Mishap during experiment led quantum researchers to crack a 58-year-old puzzle - K0SM0S
https://newsroom.unsw.edu.au/news/science-tech/engineers-crack-58-year-old-puzzle-way-quantum-breakthrough
======
nitrogen
The whole article is worth reading, but my favorite part is the fact that the
"mishap" mentioned in the title was inadvertently overloading a magnetic
antenna, causing it to break and by coincidence become an electric antenna.

------
infogulch
This is pretty interesting, if it is truly tiny and simple enough to
reproduce, what impact does it have on quantum computing devices? This example
is designed for a single atom, so not applicable for multi-qbit computations,
but it seems to break open the floodgates for new research into using electric
fields to directly interact with quantum systems cheaply, which sounds
potentially huge in my layman opinion.

------
npunt
Sounds quite foundational and may impact a lot of fields.

Archive link:
[https://web.archive.org/web/20200312192401/https://newsroom....](https://web.archive.org/web/20200312192401/https://newsroom.unsw.edu.au/news/science-
tech/engineers-crack-58-year-old-puzzle-way-quantum-breakthrough)

Nature link:
[https://www.nature.com/articles/s41586-020-2057-7](https://www.nature.com/articles/s41586-020-2057-7)

------
amluto
arXiv link:
[https://arxiv.org/abs/1906.01086](https://arxiv.org/abs/1906.01086)

------
poopchute
Pretty interesting stuff! Veritasium did a couple videos with this researcher
7 or so years ago:

[https://www.youtube.com/watch?v=g_IaVepNDT4](https://www.youtube.com/watch?v=g_IaVepNDT4)

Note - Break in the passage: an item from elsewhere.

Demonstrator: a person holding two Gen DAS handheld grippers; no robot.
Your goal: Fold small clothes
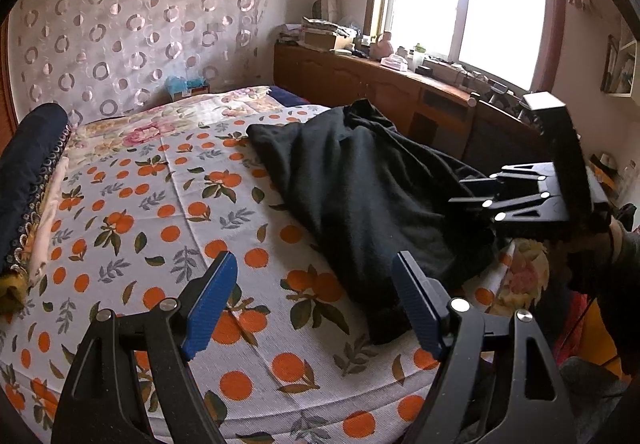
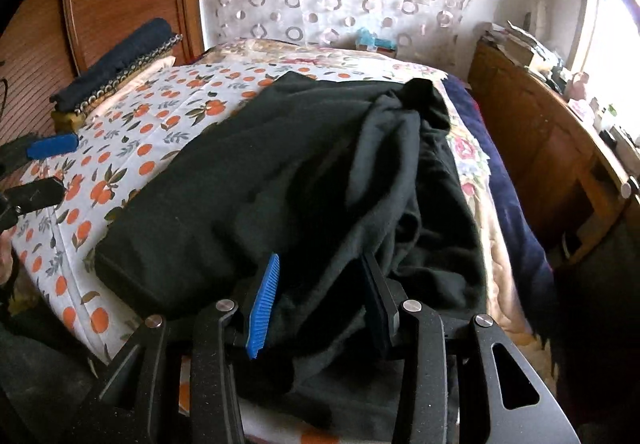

[https://www.youtube.com/watch?v=zNzzGgr2mhk](https://www.youtube.com/watch?v=zNzzGgr2mhk)

------
notlukesky
Serendipity is a critical part of progress and discovery. A limited list of
inventions that occurred due to serendipity:

[https://en.wikipedia.org/wiki/Serendipity#Inventions](https://en.wikipedia.org/wiki/Serendipity#Inventions)

------
DoctorOetker
What is the difference with
[https://en.wikipedia.org/wiki/Nuclear_quadrupole_resonance](https://en.wikipedia.org/wiki/Nuclear_quadrupole_resonance)
?

------
mindcrime
I'm not even an amateur when it comes to this stuff, much less an expert. But
superficially, to my non-expert ears, this sounds like it could be a Really
Big Deal™. Can anyone more knowledgeable chime in?

------
rafaelvasco
This seems a pretty big deal to me. Secretly or not , we all wait for that big
breakthrough that will revolutionize everything. Maybe this is part of the
whole: The mythical Theory of Everything.

------
Eyght
Could this help with building Spintronics?

[https://en.wikipedia.org/wiki/Spintronics](https://en.wikipedia.org/wiki/Spintronics)

------
Obi_Juan_Kenobi
Pretty big news, seems like an actual breakthrough with big implications.

------
beerandt
That shirt... Is something.

------
seemslegit
Puzzle shmuzzle, what superpowers did they gain ?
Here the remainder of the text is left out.